Provide only the number of lines in the following data that contain "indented".
BEGIN PROVIDED MATERIAL
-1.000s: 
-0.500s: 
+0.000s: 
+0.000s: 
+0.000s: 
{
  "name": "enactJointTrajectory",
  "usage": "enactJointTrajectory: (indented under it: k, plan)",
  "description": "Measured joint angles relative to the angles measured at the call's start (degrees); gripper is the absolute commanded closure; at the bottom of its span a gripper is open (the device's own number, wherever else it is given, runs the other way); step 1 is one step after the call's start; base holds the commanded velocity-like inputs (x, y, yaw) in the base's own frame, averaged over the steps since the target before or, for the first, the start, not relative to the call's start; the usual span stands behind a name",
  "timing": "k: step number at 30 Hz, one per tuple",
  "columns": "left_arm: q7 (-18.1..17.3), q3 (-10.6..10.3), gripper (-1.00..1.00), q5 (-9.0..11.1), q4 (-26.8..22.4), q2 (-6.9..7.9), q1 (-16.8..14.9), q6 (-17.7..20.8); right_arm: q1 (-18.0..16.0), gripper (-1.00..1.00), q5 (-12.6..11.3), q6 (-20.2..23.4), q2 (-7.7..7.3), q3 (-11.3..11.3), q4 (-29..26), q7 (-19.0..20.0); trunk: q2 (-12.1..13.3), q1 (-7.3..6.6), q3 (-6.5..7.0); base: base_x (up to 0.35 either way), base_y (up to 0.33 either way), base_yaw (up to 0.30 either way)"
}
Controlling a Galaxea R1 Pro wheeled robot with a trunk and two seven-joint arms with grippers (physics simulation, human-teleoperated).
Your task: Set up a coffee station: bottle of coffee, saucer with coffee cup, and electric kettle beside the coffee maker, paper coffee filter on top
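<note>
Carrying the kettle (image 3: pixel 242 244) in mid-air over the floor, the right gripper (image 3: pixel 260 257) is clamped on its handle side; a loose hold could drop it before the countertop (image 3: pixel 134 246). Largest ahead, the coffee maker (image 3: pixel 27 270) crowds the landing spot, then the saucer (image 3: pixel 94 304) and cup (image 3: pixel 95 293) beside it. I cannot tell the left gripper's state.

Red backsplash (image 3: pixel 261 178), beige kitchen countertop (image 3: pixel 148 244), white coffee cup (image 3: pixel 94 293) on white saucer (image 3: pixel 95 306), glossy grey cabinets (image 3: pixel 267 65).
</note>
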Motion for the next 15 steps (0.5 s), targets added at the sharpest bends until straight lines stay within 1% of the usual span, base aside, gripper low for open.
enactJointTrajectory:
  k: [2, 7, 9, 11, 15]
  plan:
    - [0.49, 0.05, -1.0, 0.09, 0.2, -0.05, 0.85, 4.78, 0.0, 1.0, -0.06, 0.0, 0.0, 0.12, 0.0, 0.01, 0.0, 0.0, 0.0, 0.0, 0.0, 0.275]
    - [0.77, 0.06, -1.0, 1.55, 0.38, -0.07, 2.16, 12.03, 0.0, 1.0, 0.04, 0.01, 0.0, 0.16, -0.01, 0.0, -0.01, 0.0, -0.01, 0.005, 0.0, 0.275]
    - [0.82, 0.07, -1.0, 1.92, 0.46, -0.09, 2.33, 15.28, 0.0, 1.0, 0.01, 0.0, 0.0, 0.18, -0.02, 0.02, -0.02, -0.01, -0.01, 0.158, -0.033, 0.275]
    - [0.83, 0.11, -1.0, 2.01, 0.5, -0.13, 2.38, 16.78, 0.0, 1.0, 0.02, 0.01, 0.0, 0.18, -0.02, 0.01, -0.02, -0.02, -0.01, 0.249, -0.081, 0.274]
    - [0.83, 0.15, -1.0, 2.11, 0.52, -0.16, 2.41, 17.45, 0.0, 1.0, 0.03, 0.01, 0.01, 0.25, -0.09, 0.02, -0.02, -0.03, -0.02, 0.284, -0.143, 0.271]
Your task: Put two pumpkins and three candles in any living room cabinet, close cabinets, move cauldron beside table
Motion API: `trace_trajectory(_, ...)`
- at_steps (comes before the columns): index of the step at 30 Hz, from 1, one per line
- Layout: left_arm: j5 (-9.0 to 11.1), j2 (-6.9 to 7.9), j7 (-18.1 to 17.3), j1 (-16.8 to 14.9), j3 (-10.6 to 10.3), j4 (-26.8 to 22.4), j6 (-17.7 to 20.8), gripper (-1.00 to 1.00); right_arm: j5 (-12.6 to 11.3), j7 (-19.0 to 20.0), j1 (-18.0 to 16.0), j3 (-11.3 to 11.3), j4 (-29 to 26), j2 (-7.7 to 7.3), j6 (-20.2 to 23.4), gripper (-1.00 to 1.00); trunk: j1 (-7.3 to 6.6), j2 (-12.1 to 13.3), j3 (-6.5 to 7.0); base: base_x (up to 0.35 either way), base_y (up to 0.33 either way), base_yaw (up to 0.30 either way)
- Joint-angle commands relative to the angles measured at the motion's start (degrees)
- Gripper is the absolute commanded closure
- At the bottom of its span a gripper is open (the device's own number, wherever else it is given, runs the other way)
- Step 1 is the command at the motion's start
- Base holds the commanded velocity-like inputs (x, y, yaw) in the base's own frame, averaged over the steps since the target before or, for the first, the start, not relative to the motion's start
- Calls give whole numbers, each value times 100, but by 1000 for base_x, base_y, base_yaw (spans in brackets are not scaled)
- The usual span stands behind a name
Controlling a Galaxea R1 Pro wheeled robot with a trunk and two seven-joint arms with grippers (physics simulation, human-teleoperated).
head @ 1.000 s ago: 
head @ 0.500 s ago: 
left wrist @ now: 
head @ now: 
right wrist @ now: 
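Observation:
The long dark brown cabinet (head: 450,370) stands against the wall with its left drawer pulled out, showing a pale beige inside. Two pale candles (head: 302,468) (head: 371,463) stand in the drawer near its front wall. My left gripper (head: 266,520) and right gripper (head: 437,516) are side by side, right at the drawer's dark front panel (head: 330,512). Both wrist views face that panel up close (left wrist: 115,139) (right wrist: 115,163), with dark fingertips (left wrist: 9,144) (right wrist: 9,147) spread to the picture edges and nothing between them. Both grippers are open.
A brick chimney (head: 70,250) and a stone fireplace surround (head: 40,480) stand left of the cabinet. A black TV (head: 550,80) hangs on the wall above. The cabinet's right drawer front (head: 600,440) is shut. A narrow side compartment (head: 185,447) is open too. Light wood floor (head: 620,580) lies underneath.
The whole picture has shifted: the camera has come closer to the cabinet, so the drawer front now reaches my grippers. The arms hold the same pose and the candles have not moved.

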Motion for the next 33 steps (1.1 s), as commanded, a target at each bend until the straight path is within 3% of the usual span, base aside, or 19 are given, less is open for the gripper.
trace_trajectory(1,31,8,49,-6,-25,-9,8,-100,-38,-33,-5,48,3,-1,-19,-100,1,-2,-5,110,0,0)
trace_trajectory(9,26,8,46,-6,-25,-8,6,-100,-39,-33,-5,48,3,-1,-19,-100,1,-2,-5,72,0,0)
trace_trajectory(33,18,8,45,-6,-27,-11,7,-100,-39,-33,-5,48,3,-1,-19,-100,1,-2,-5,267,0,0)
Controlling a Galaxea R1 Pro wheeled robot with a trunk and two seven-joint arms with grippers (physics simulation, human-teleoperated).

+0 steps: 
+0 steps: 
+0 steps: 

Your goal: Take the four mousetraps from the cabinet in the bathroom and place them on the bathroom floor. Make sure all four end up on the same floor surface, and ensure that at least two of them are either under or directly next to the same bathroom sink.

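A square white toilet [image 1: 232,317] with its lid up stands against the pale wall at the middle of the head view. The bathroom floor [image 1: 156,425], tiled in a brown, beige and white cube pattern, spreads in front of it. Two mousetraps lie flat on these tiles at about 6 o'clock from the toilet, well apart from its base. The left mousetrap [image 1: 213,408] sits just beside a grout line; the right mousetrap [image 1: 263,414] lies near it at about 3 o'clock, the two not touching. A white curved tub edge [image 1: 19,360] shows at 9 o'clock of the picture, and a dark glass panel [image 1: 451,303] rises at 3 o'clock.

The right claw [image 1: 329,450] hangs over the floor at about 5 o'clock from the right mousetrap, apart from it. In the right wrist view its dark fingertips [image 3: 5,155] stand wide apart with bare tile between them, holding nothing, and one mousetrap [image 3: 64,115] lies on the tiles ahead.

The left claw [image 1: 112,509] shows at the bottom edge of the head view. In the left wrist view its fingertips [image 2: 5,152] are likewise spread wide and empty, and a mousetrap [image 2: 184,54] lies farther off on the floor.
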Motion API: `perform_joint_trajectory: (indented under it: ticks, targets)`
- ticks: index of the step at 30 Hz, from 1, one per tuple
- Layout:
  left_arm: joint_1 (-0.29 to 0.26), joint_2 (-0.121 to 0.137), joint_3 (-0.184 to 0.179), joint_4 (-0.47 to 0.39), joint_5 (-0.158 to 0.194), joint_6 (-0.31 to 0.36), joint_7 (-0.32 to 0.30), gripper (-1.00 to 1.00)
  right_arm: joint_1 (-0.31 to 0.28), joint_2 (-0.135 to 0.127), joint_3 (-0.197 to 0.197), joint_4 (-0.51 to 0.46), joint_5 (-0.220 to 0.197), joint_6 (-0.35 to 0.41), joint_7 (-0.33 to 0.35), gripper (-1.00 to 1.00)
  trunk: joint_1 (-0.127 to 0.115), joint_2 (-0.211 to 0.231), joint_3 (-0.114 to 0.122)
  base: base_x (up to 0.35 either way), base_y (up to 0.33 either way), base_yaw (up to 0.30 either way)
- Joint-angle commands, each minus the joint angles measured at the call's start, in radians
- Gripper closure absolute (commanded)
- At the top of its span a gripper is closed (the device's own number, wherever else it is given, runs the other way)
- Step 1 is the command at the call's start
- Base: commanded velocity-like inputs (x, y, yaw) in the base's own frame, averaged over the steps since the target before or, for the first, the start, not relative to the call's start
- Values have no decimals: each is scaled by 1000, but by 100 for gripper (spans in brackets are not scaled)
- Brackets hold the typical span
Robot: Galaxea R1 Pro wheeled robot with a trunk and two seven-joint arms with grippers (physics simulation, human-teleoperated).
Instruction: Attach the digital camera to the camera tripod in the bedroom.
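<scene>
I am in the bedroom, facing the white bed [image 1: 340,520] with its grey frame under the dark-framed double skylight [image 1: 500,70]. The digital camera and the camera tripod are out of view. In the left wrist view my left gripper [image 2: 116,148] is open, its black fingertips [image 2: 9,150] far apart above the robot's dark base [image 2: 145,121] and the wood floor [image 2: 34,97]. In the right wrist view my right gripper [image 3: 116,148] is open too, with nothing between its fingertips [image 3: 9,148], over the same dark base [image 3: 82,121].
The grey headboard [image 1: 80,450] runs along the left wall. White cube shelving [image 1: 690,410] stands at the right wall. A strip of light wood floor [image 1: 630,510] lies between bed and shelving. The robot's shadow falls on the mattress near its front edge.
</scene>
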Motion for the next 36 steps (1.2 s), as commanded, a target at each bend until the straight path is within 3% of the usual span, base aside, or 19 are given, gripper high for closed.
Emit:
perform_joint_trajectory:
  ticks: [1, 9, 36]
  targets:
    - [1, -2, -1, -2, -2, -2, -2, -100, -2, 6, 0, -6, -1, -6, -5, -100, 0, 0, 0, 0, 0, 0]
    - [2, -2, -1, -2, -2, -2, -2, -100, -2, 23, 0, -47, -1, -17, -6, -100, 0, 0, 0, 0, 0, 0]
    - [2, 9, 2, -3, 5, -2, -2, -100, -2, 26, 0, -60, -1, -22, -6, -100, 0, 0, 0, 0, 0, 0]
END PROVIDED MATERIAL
SOLUTION FOR THIS PROBLEM: 2